The most egregious example of Washington, D.C., doublespeak has to be the dogged pursuit of climate change initiatives. President Obama and congressional leaders are determined to regulate greenhouse gases one way or another. On Capitol Hill, congressional leaders are seeking passage of a cap and fee system that could impose vast new taxes on American businesses. At the same time, the Environmental Protection Agency recently issued a proposed finding that greenhouse gases in the atmosphere endanger public health and welfare. The finding is yet another step toward the regulation of greenhouse gases under the Clean Air Act.

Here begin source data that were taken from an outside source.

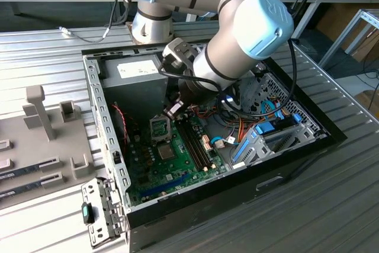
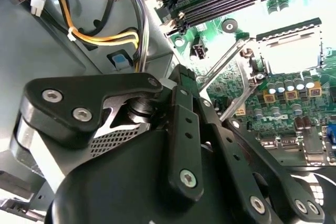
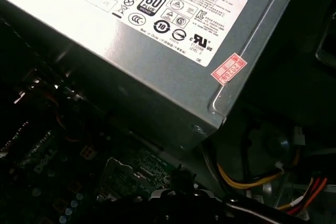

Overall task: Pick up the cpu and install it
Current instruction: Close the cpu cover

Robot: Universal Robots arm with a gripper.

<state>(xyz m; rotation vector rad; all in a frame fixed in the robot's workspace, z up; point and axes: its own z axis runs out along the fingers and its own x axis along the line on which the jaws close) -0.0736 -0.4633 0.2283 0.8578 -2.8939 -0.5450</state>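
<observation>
The arm (image 1: 237,39) comes from its base at the far side of the worktop (image 1: 331,205) and bends down into the open computer case (image 1: 296,164). Its wrist is tilted, and the hand (image 1: 173,109) points down toward the green board (image 1: 172,164), just at 12 o'clock of the open processor socket (image 1: 160,127) in the exterior view. The hand hangs close above the board, between the grey power-supply box (image 1: 133,78) at 10 o'clock and the long memory slots (image 1: 195,143) at 4 o'clock.

In the second wrist view the black linkage of the hand (image 2: 181,129) covers the near part, and beyond it the socket (image 2: 289,51) stands with its metal frame and lever (image 2: 226,72) lifted. I cannot tell if the fingers are spread or closed, or if they carry something.

The cpu I cannot find with certainty in any view; the socket looks dark inside.

In the first wrist view the power-supply box (image 3: 157,51) is very near, with coloured wires (image 3: 262,182) beside it.
</observation>
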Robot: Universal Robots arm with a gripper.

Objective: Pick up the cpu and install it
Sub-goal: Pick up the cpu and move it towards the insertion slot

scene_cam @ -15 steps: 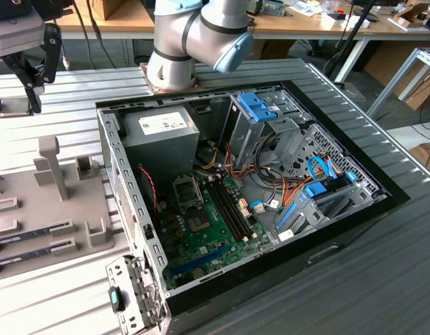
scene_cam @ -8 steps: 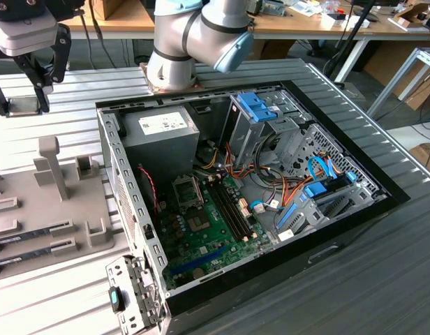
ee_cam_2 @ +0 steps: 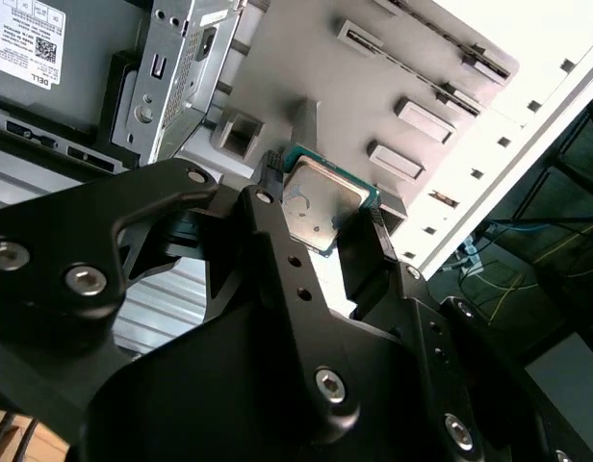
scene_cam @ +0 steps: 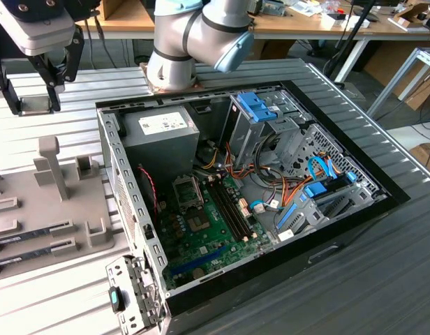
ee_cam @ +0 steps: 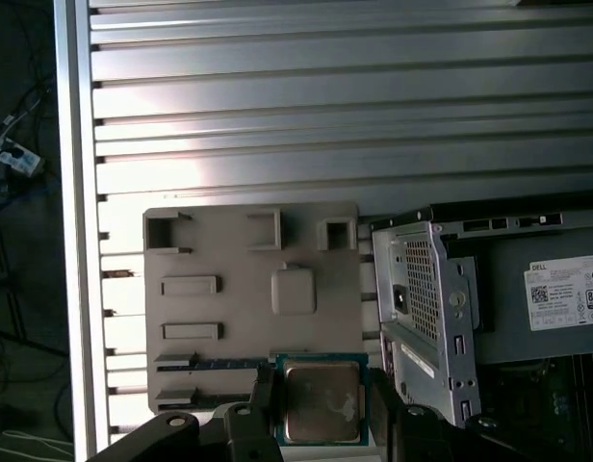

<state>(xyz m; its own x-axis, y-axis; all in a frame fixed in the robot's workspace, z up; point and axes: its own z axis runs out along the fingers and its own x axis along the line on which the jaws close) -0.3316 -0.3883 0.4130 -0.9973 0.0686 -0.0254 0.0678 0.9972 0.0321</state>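
Note:
The cpu (ee_cam_2: 321,204), a small flat square chip with a silvery top and a thin green edge, is clamped between my gripper's (ee_cam_2: 321,219) two black fingers. The first wrist view shows the cpu (ee_cam: 321,402) in the shut gripper (ee_cam: 321,412), raised over the edge of the grey holder plate (ee_cam: 229,318). In the exterior view, the gripper (scene_cam: 33,98) hangs at the far upper left, above the holder plate (scene_cam: 47,209) and outside the open computer case (scene_cam: 107,160). The empty square socket (scene_cam: 187,190) sits on the green motherboard (scene_cam: 201,230) inside the case.
Inside the case are a grey power-supply box (scene_cam: 166,125), a drive cage with blue clips (scene_cam: 260,112), memory sticks (scene_cam: 229,206) and loose cables (scene_cam: 285,195). Upright posts (scene_cam: 51,164) stand on the holder plate. The arm's base (scene_cam: 173,63) stands behind the case on the ribbed metal table (scene_cam: 354,293).

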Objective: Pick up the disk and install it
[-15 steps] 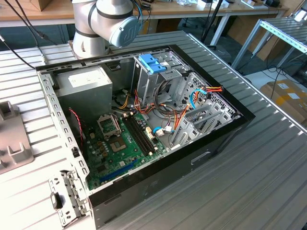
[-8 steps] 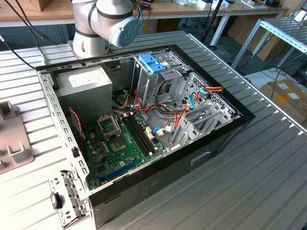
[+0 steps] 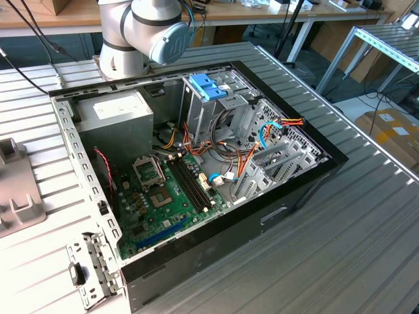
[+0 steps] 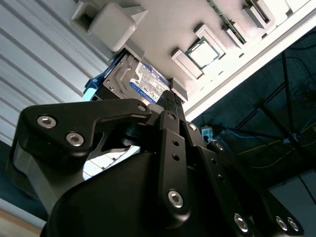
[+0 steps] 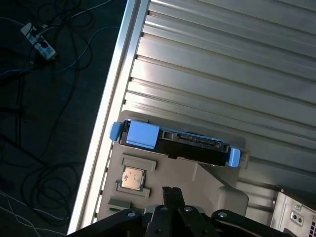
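The disk (image 5: pixel 174 143) lies on edge in a slot of a grey holder tray (image 5: pixel 207 180), its dark body framed by bright blue rails with a blue tab at each end. In the second wrist view the disk (image 4: pixel 143 81) shows its labelled face beside the blue rail. My gripper (image 5: pixel 171 190) hangs above the tray, short of the disk and not touching it. Its two black fingers are pressed together with nothing between them, and in the second wrist view the gripper (image 4: pixel 168 96) points toward the disk's edge.
The open computer case (image 3: pixel 314 176) lies on the ribbed metal table (image 3: pixel 366 248), with a drive cage and pale blue latch (image 3: pixel 208 85), a grey power-supply box (image 3: pixel 114 114) and loose cables. A processor chip (image 5: pixel 132 177) sits in the tray. The table edge (image 5: pixel 111 108) runs close to the disk.
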Robot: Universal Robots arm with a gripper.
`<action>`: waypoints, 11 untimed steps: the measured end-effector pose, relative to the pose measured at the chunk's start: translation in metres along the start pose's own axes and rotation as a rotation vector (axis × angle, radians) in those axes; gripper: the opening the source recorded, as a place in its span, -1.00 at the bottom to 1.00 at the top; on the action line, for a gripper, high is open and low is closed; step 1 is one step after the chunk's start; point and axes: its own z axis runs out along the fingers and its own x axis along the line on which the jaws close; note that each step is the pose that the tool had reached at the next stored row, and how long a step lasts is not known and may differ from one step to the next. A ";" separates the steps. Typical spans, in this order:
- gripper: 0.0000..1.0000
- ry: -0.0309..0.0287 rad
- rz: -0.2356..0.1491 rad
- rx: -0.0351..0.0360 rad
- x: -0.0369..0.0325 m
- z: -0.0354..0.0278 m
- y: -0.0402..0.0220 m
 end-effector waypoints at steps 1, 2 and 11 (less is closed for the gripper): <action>-0.79 0.0000 -0.004 -0.0001 0.0000 0.0000 0.0000; -0.79 -0.0001 -0.011 -0.0003 0.0000 0.0000 0.0000; -0.79 -0.0003 -0.059 -0.0016 0.0000 0.0000 0.0000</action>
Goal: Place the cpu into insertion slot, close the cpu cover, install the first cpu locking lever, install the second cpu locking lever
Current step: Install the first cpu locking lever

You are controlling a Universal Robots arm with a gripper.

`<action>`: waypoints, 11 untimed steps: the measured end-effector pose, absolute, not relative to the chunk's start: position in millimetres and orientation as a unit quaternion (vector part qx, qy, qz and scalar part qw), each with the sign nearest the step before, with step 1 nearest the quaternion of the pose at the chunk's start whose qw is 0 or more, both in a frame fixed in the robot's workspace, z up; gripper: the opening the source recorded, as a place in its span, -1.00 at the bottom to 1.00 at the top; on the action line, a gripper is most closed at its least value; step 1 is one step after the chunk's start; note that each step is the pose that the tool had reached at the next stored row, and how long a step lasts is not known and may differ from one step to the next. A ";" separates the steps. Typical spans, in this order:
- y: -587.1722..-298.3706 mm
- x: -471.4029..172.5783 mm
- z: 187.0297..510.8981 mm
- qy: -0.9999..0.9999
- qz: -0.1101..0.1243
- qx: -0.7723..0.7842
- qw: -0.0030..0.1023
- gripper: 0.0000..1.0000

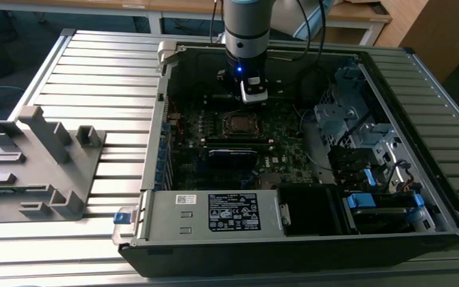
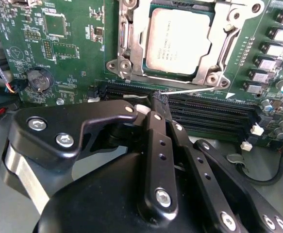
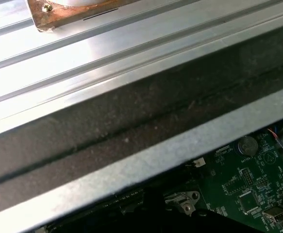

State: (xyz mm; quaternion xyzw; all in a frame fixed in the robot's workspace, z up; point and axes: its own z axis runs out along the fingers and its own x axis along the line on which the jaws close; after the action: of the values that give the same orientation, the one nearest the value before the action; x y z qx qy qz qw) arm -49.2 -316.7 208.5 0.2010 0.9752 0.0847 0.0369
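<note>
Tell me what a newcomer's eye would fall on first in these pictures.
The open black computer case on the ribbed metal table draws the eye first, with the arm's black gripper low over its green board. In the second wrist view the small grey-topped square cpu sits in its socket, framed by the shiny silver cpu cover.

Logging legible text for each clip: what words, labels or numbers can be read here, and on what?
cpu: lines of print on its metal top, too small to read.
white label on the grey metal box: blurred, unreadable.
green board: tiny white markings, unreadable.
Nothing can be quoted.
</note>
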 end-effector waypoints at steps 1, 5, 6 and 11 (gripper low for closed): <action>-316.8 -49.2 208.3 0.975 0.085 0.201 0.037 -0.79; -316.9 -49.2 208.3 0.975 0.085 0.201 0.037 -0.79; -316.9 -49.2 208.3 0.975 0.085 0.201 0.037 -0.79; -317.1 -49.3 206.5 0.975 0.085 0.201 0.041 -0.79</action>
State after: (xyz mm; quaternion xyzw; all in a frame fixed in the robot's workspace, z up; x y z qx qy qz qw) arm -49.3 -317.1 206.5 0.2006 0.9751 0.0855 0.0409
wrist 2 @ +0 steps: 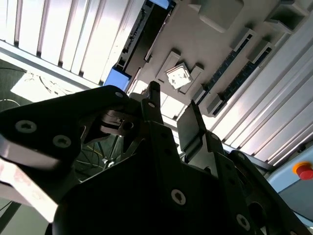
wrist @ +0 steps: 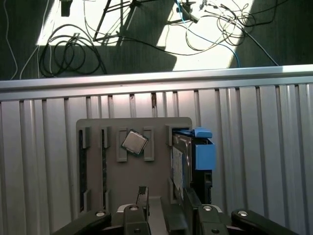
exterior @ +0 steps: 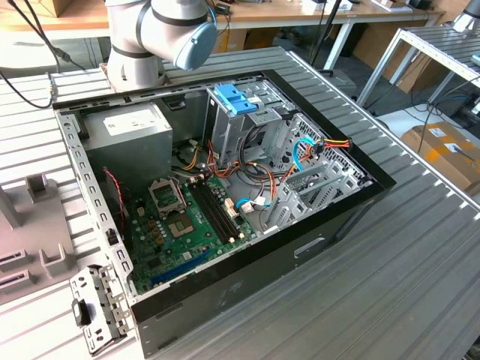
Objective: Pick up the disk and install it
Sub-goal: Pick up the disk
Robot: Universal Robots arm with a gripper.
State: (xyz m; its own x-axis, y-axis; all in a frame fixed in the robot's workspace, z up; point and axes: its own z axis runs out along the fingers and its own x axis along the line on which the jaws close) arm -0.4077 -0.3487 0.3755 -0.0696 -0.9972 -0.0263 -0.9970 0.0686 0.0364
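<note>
The exterior view shows the open computer case (exterior: 247,279) on the slatted table (exterior: 420,285), with the arm (exterior: 139,45) behind it. The first wrist view looks down on a grey tray (wrist: 132,181) — the disk (wrist: 178,169) stands on edge in its slot, beside a chip (wrist: 134,143). The gripper (wrist: 165,205) hangs above with its fingers spread, holding nothing — the tray's edge is apart from the table's rim.

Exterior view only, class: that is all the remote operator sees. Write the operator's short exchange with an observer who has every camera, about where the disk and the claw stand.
Operator: I see the open computer case. Where is the disk?
Observer: In the first wrist view the disk stands on edge in a slot of the grey tray, not yet picked up.
Operator: What is the claw doing?
Observer: In the second wrist view the claw is open, nothing between its fingers, pointing towards that tray.
</note>
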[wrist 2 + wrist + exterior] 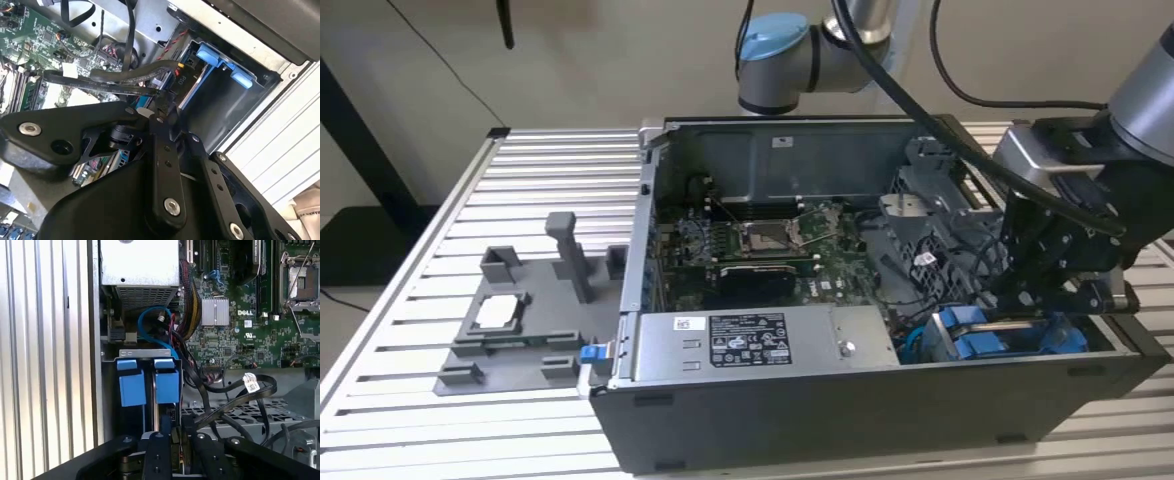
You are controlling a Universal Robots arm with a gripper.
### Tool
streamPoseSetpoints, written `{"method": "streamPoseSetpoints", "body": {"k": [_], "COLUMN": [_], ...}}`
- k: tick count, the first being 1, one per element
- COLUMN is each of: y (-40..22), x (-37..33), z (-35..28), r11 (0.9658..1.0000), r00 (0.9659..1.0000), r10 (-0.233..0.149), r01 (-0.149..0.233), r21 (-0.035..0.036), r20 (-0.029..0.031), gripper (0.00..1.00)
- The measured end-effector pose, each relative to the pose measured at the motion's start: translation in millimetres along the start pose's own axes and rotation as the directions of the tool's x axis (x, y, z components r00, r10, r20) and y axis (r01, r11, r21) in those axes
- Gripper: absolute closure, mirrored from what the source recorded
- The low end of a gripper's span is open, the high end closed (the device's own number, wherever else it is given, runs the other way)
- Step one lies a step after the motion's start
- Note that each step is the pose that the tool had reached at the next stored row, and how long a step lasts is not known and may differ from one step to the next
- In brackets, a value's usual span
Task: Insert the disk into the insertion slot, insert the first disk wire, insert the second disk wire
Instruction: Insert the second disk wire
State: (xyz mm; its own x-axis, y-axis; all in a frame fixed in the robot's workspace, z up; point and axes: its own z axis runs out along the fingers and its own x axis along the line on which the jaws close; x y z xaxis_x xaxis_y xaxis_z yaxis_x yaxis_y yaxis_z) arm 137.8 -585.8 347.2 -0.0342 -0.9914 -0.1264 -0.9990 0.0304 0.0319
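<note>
The disk sits in the insertion slot, a grey cage at the case's corner on the exterior view's right. Its two blue end tabs stick out of the cage rim; in the second wrist view the tabs lie beyond the cage wall. My gripper hangs just over the cage. Its fingertips are pressed together on the black connector end of a flat disk wire, right at the disk's end. My gripper pinches the same dark connector close to the tabs.
The open case lies on a slatted metal table. A grey power supply box sits beside the cage, with the motherboard behind it. Loose black cables and a blue cable crowd the cage. A grey fixture stands outside the case.
</note>
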Motion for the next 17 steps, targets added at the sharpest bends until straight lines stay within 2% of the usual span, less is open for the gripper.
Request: {"method": "streamPoseSetpoints", "body": {"k": [6,9,17], "y": [0.4,0.4,0.5], "x": [-1.5,-2.0,-2.0], "z": [-11.2,-15.2,-15.9], "r11": [1.0,1.0,1.0], "r00": [1.0,1.0,1.0], "r10": [0.0,0.0,0.0], "r01": [0.0,0.0,0.0], "r21": [0.0002,0.003,0.0032], "r20": [-0.0001,0.0001,0.0001], "gripper": [0.76,0.76,0.76]}}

In agriculture, this could be the cow that kicks over the lantern and starts a fire that will be difficult to extinguish. While some argue that farmers and ranchers will actually benefit under a cap and trade system, a more realistic case can be made for just the opposite; the transfer of hundreds of millions of dollars from farms and rural communities to federal coffers. Using EPA’s “presumptive minimum rates” on annual releases of carbon from farms that exceed 100 tons annually, Missouri farmers and ranchers could be assessed fines that have been estimated at $399 million to $522 million annually, more than 20 percent of total net farm income. To put this in perspective, more than 28,000 Missouri farms would be assessed carbon fines and 93 percent of the state’s corn acreage, 94 percent of the cotton acreage and 91 percent of soybean acreage would be affected.

We can’t have it both ways, publicly pronouncing the need to address growing world hunger while at the same time asking U.S. farmers and ranchers to operate in an environment of illogical regulations and outrageous taxes. A change is coming but, unfortunately, it spells disaster for rural America.

Charles E. Kruse is President of Missouri Farm Bureau and a fourth generation farmer from Stoddard County.